Write out each entry once more so that it matches the original exactly.

GIVEN RECORDS:
+--
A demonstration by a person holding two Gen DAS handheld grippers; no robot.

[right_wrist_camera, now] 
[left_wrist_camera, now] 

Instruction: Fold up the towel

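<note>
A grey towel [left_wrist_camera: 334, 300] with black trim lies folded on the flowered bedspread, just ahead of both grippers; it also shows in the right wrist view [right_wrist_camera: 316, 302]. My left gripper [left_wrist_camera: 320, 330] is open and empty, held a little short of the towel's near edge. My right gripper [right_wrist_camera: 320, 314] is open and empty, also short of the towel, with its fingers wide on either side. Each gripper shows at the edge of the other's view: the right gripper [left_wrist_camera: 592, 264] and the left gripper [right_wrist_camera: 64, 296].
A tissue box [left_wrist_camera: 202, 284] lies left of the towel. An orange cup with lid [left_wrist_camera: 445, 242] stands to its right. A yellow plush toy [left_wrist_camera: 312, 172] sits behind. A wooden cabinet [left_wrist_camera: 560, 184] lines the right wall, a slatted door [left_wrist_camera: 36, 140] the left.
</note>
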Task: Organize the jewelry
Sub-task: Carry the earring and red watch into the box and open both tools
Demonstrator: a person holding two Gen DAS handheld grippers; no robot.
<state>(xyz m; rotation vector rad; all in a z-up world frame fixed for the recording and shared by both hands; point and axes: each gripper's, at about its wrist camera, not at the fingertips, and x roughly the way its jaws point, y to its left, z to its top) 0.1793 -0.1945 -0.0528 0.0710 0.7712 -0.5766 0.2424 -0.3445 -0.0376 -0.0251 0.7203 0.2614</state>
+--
SOLUTION TO THE EXERCISE:
A demonstration by a person holding two Gen DAS handheld grippers; no robot.

[right_wrist_camera, now] 
[left_wrist_camera, now] 

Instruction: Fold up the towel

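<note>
A grey towel [left_wrist_camera: 334, 300] with black trim lies folded on the flowered bedspread, just ahead of both grippers; it also shows in the right wrist view [right_wrist_camera: 316, 302]. My left gripper [left_wrist_camera: 320, 330] is open and empty, held a little short of the towel's near edge. My right gripper [right_wrist_camera: 320, 314] is open and empty, also short of the towel, with its fingers wide on either side. Each gripper shows at the edge of the other's view: the right gripper [left_wrist_camera: 592, 264] and the left gripper [right_wrist_camera: 64, 296].
A tissue box [left_wrist_camera: 202, 284] lies left of the towel. An orange cup with lid [left_wrist_camera: 445, 242] stands to its right. A yellow plush toy [left_wrist_camera: 312, 172] sits behind. A wooden cabinet [left_wrist_camera: 560, 184] lines the right wall, a slatted door [left_wrist_camera: 36, 140] the left.
</note>
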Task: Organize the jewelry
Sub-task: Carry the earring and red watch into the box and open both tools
Demonstrator: a person holding two Gen DAS handheld grippers; no robot.
<state>(xyz m; rotation vector rad; all in a z-up world frame fixed for the recording and shared by both hands; point and axes: each gripper's, at about its wrist camera, not at the fingertips, and x roughly the way its jaws point, y to its left, z to its top) 0.1793 -0.1945 -0.0528 0.0710 0.7712 -0.5766 0.2424 -0.3445 -0.0376 -0.0251 0.7203 0.2614</state>

No further output will be produced for this exercise.